Commuters try to enter the Green line metro train at Rastriya Vidyalaya Metro Station in Bengaluru.
Credit: DH PHOTO/PUSHKAR V
Long commutes on Bengaluru public transport have given rise to small communities and unexpected friendships. Complete strangers strike up conversations with each other over shared interests after seeing what the other is reading, watching or listening to. These conversations lead to longer discussions and form accidental communities.
Graphic novels
Sanjana K, a law major at BMS College of Law, shares with Metrolife how a stranger recognised the manhwa
(Korean graphic novel) she was reading on her phone while heading home from college on the metro. “The genre of manhwa I read is quite rare, and I was engrossed in a psychological horror manhwa when a girl approached me and excitedly mentioned its title, as she had just finished reading it,” Sanjana explains. They talked for so long that the stranger — who has now become a close friend — missed her stop. They continued their conversation until the last stop, where they exchanged social media handles and have kept in touch ever since.

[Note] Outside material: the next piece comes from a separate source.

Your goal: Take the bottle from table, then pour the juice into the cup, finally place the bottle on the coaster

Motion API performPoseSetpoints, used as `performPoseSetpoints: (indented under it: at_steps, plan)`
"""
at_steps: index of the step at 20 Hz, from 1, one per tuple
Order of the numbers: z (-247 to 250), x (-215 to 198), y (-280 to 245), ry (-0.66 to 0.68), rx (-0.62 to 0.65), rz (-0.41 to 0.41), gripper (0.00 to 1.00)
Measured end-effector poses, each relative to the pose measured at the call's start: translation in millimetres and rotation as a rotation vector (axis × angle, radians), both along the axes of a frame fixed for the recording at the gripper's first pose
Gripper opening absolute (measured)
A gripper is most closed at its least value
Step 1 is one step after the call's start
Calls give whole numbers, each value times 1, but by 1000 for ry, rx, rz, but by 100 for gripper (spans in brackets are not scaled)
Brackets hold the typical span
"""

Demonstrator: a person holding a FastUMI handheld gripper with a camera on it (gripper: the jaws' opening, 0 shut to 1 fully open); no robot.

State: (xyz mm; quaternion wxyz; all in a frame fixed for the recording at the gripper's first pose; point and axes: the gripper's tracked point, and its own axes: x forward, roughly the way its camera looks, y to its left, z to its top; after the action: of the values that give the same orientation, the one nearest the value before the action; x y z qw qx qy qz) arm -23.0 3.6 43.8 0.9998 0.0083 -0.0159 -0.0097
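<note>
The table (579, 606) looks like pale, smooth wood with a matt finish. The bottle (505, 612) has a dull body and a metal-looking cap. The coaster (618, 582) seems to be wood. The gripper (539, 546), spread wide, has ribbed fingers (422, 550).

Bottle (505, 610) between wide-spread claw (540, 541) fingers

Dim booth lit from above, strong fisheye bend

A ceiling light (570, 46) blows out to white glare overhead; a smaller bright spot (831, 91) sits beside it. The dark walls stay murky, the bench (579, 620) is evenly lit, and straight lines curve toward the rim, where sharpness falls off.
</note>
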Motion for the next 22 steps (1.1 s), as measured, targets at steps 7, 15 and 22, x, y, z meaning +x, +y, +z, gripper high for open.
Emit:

Some friendships cut across all age groups. Kushal Shetty, a second PU student, was sketching an anime character while travelling to Tin Factory from Yelahanka on a BMTC bus. He was on his way to participate in a cricket match. An elderly man seated next to him initiated a conversation about his artwork. “He said he used to paint a lot when he was younger, and we spoke until we both got off at Tin Factory. He even watched my match for a bit before he left,” he recalls.
Romantic fiction
Sarrah H, a social media manager for a football club, recalls an experience while taking the metro home late one evening. She was reading a book from a popular romance novel series when she noticed another person on the train reading the first book of the same series. “I was halfway through the last book, and then suddenly two more people got on the train, holding up the second and third books of the series,” she recounts.
The four of them began discussing the series, and eventually, another person chimed in, saying they had heard a lot about the author and the series but hadn’t started reading it yet. The excitement of the four girls convinced her to give it a try. “The whole experience was surreal,” Sarrah adds.
Cards on the train
Similarly, Anupa Gnanakan has had
several experiences befriending strangers on her commutes. She recounts one from a couple of months ago, when she was travelling with her family to Belgaum via train. They were playing cards when her cousin asked the group of friends in front of them to lower the volume of the video one of them was watching. “I don’t know why, but the whole carriage burst into laughter after that,” Anupa chuckles.
“The boys took it in good spirits, and we spent the next 45 minutes playing cards together until they got off at their stop,” she adds. While they had gotten well acquainted, they have not been in touch since.